I don’t see how this would be a government intrusion at this point because it would rely, ultimately, on a choice by an individual.
Merely caring for the uninsured and then floating those costs across an inefficient bureaucracy without structuring the delivery of that care, i.e. not allowing the uninsured to join Medicare as a last resort, is irresponsible. And it really is a status quo that is being preserved by the enormous business interests in health care that want to contain the bargaining power of the the biggest player at the table.
After a few years under this transitional model, we would arrive at a system that would count 100 percent health care coverage of our citizens at what I believe would be significantly less cost.
I think that the reflective business response that opening up Medicare to elective enrollment would be a threat to private providers is a ginned up, squawking paranoia broadcast to preserve the severe inefficiencies in the current system even as it undergoes its transition under Obamacare.

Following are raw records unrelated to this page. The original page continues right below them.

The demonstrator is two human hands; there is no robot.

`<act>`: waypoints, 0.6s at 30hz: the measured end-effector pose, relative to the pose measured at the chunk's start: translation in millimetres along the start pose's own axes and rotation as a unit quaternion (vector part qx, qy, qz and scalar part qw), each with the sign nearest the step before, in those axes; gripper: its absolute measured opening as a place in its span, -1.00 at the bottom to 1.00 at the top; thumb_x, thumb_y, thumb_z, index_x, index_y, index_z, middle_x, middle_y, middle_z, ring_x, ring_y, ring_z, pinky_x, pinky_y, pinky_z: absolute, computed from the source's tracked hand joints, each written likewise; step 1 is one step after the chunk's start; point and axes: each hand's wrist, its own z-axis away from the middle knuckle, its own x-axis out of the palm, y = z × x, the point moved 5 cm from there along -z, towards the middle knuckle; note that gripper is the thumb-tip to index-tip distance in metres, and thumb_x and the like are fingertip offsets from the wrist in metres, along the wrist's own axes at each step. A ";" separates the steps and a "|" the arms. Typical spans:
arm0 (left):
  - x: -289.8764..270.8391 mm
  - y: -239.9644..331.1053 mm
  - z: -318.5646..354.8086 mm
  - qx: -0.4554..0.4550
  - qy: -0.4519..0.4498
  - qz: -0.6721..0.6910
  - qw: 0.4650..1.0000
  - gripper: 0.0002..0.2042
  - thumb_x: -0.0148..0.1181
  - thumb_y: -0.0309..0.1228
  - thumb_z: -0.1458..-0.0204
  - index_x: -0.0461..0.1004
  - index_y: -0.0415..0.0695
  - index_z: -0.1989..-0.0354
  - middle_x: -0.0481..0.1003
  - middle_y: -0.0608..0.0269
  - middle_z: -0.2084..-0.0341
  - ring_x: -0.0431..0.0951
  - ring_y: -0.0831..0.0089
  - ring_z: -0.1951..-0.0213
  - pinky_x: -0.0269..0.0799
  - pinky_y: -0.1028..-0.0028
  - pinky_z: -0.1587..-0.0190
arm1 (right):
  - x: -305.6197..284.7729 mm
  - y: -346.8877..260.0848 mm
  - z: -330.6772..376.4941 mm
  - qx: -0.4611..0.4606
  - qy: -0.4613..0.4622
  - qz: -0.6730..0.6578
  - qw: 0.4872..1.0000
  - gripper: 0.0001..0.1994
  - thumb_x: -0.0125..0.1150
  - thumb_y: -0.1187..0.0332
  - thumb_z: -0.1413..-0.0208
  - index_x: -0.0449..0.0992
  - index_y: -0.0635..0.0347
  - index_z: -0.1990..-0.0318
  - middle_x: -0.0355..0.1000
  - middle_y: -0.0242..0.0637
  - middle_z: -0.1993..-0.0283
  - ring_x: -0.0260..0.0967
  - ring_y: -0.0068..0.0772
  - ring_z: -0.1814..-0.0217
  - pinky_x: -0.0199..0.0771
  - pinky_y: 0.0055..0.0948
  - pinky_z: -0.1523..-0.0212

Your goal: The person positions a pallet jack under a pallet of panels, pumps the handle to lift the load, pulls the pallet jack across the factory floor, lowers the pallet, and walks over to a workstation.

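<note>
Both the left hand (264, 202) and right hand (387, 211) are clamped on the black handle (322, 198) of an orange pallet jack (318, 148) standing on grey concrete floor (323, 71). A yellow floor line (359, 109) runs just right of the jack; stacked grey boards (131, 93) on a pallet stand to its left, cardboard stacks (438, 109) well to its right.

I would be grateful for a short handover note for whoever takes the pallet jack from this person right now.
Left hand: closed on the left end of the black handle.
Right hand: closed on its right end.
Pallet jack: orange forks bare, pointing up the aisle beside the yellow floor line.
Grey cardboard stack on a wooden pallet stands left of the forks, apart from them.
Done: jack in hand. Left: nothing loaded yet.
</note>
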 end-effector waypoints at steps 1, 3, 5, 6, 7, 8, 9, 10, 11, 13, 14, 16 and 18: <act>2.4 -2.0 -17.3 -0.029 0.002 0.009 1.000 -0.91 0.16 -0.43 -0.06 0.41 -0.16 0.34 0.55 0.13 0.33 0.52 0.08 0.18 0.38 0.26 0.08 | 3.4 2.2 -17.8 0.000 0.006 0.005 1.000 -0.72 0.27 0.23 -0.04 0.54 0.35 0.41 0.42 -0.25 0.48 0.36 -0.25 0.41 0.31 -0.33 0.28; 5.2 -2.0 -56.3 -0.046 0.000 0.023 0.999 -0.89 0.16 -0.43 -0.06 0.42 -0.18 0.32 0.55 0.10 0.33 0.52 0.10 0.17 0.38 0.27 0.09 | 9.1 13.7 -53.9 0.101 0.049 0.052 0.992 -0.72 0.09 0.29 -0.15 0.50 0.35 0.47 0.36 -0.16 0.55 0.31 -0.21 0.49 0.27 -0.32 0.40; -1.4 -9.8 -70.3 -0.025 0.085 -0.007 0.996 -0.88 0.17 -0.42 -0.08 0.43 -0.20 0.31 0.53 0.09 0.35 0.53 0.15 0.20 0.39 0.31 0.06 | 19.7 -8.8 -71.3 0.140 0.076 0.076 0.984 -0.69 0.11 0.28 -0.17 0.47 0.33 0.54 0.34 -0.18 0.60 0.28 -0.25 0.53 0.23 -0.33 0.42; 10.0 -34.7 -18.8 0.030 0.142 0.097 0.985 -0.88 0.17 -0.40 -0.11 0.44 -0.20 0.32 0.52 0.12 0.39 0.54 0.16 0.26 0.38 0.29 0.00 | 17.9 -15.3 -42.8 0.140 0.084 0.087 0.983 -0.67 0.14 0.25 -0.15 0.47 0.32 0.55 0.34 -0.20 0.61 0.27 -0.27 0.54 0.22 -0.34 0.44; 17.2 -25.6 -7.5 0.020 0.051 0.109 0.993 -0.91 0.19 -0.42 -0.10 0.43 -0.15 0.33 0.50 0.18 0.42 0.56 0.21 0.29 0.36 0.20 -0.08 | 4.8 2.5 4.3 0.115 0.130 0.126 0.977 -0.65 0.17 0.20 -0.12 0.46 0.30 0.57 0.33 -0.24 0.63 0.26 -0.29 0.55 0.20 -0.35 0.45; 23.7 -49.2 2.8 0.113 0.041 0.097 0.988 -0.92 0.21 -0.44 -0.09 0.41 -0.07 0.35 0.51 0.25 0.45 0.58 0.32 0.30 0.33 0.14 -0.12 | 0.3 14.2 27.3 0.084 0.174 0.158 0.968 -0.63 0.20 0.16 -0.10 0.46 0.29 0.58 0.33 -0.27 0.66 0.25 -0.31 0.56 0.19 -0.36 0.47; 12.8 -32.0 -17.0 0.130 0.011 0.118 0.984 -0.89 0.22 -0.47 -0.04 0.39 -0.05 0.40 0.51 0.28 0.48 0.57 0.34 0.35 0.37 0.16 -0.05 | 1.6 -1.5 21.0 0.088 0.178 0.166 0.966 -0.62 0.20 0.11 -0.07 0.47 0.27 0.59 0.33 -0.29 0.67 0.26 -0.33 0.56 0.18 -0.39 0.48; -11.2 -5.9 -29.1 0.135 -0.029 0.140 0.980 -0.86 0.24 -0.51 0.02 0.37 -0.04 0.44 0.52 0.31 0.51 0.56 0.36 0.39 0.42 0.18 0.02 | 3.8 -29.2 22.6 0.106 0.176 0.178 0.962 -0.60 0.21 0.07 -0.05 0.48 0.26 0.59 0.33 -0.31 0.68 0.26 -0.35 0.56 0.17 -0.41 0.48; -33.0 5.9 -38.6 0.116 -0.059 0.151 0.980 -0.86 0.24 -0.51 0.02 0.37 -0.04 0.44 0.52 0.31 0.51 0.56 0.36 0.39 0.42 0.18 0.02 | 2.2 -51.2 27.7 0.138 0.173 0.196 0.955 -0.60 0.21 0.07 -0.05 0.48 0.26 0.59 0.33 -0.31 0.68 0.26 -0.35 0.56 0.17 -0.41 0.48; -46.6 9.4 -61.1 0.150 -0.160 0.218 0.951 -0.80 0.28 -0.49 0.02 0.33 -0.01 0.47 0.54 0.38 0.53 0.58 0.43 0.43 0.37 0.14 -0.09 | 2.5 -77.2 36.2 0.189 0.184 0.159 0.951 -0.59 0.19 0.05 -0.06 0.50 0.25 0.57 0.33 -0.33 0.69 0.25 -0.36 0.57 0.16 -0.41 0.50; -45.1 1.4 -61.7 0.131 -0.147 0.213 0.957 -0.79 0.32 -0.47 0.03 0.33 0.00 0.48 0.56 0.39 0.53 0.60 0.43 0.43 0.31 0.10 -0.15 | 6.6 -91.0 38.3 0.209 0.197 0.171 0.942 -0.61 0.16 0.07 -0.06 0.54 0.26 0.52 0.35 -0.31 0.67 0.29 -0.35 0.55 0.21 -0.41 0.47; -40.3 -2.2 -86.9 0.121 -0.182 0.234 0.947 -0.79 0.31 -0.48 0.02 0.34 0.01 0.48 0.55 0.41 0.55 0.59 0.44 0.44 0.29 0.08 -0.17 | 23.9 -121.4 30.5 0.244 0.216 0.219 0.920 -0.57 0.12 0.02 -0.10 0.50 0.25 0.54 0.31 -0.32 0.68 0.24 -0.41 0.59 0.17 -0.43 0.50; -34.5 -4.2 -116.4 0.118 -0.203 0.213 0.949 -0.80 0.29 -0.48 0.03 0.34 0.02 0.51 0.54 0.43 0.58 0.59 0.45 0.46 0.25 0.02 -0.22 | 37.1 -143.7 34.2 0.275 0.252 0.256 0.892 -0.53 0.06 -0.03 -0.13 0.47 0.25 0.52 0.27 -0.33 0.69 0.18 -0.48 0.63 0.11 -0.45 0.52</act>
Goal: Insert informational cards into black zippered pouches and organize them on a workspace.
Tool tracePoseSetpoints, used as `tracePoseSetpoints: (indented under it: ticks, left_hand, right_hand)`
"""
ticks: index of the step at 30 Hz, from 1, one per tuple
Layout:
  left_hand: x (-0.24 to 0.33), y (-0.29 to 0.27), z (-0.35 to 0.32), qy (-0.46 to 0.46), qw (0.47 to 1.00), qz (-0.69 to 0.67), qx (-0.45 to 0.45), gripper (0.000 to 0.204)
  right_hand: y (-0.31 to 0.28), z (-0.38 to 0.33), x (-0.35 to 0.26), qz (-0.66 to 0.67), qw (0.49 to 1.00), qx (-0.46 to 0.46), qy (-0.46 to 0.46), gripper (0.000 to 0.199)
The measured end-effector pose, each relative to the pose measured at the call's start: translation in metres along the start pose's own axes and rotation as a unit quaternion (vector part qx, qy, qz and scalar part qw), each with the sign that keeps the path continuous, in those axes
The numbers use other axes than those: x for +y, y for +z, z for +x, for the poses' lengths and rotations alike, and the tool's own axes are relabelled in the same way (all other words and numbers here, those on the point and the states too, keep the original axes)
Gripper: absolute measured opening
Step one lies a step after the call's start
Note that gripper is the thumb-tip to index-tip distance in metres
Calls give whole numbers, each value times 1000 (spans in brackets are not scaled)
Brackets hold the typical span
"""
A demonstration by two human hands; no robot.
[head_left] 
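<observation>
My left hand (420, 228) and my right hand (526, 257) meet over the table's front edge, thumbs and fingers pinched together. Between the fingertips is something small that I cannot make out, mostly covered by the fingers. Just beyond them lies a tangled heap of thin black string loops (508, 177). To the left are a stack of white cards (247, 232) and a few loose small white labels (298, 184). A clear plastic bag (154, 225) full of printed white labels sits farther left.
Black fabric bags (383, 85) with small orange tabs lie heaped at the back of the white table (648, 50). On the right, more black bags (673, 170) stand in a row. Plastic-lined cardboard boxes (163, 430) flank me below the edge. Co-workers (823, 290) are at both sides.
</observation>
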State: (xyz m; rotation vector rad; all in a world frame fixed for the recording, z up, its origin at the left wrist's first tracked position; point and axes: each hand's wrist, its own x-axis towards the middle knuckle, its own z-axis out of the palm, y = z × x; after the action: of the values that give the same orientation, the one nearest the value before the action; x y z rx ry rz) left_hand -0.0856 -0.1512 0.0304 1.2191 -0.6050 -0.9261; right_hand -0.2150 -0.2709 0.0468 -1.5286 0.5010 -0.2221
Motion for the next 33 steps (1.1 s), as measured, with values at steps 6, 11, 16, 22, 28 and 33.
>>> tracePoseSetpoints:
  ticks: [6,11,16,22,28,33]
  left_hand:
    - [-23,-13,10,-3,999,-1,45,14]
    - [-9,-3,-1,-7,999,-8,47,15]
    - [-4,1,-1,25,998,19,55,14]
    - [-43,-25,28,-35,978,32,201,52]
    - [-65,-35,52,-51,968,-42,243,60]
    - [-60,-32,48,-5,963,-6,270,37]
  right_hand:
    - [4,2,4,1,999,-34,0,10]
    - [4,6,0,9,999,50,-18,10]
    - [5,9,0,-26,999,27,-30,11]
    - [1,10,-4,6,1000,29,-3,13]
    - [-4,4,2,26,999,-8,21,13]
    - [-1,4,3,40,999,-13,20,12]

Private insurance would remain appealing for many reasons. Among them: better care and service available in pools with smaller doctor-patient ratios and the cache of a premium plan as one’s employment climbs the economic ladder. In fact, as mentioned above, many private insurers would be delivering the so-called `public option’ as they do now under Medicare. Private insurance providers would not go out of business if a public option were opened up for individuals and businesses to buy into.
That insurers as recently as two years ago were able to dismiss or reject claimants for `pre-existing conditions’ for so long should be a national embarrassment.
I remain extremely disappointed that Obama abandoned the public option, really without a fight and I think that is a source of many of the problems with the roll out right now.
If the Medicare bureaucracy needed to sign up a large number, of healthy, premium-paying enrollees over a transitional period of months, I don’t doubt for a minute that they could do it.
Massachusetts could forge the way ahead by crafting a buy-in to an aggressively priced a public option.